I can’t help myself—I fall in love with places. It must be a condition of some kind, like kleptomania or hoarding. On road trips, I savor every scene glimpsed through dirty windows: numbers hanging crookedly from a pink house; a spotted dog taking itself on a walk at dusk; an abandoned building swallowed by vines. At every gas station, I pause to breathe the air of this new place and let its grit settle on my scalp.
And like kleptomaniacs and hoarders, I must be trying to capture something that cannot be held. It’s true, I imagine being part of every place. It’s easy to dismiss a town when you know you’ll never be back. But picture yourself having your first kiss in that park, the boy tasting of grass stains. Picture your first job scooping ice cream at the corner shop, wearing that silly paper hat. Imagine who you could be if you were born in this place, if you died in this place, and I dare you not to fall in love. I’m that awful person who begins a hundred books without finishing one. Forgive me, it’s just that I want to linger in each.
In Dexter, Michigan, I could have been the owner of an antique shop. One day, I found a stack of love letters in a wooden box, and I read each one and cried. In Jefferson, Louisiana, I fell in love with the attic ghost and left her truffles on the window panes, though they only melted into dusty puddles. In Champaign, Illinois, I claimed to be a dog breeder, but I kept every puppy for myself, a furry retinue following along on my sunrise walks. In Tillamook, Oregon, I sewed myself an enormous pair of wings after watching an injured pelican get beaten by a riptide. Everywhere feels like home.
In Billings, Montana, I try to appear like I belong. Maybe if I look like a local, I’ll become one, rewrite my past to fit this landscape. It’s…interesting, my mom says during her visit. I know she sees the casinos and the steam from the refinery. I see them too. I also see the spindly sunflowers growing in alleys and along the highways, bowing to travelers from their gilded rows. I see the low shelf of rocks that engulf the town like the lip of a bowl. Sometimes I feel eyes on my neck, only to turn and see the tawny wall watching me, more animal than mineral. Any place can be beautiful if you let it claim you. Should we make this our forever home? I ask my husband, who laughs. Even as I say it, I am itching for more places to add to my collection.

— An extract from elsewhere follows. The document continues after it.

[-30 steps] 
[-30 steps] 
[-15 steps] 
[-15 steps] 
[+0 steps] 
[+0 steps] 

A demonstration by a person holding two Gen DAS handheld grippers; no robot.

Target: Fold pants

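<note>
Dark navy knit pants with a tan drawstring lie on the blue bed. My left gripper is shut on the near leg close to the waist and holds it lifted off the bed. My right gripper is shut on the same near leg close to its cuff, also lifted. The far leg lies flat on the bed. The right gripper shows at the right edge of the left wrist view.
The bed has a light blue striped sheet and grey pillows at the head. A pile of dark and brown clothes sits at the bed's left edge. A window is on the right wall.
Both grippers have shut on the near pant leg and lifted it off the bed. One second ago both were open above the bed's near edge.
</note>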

Last night, I dreamt of all the homes I’ve loved, cobbled together into one Frankenstein-like structure. The backyard was that grassy lot from Oakland, half shaded by the oak. From the bedroom windows I could see the crepe myrtles of New Orleans, their white petals swirling in the rain. Though the Oakland backyard was endless sun, the windows facing New Orleans revealed constant thunderstorms, each flash of lightning a small revelation. In the living room stood the couch we sold, still white as it was before we got the cats, and on it sat my favorite Ann Arbor neighbor, who came to sip tea and stroke the drooping tentacles of my ferns. The rooms didn’t fit together neatly; the hallway was tucked into the bathroom, which collapsed into the basement. Some doors opened into empty rooms, waiting to be filled. I was disoriented, lost, still searching for the room I knew was at the heart of this monster, the core beneath the sweet pulp. When I finally found the kitchen, it was exactly as it always appears in my dreams: the walls were buttered-sourdough-yellow; the tiles a slippery orange glare; the oven still ticked, though it had been off for hours. Late morning sun slouched through the window panes of my childhood kitchen, illuminating the tiny handprints smeared on the glass. Why does every home I make remind me of my first? Bent before the counter was my husband, humming, slicing into a fat pineapple. Even in my dream I knew it made no sense—this kitchen was torn down and rebuilt when I was still a girl, long before I met him. And yet here he was, smiling and offering me a plate of fruit, the center of my tangled dream home.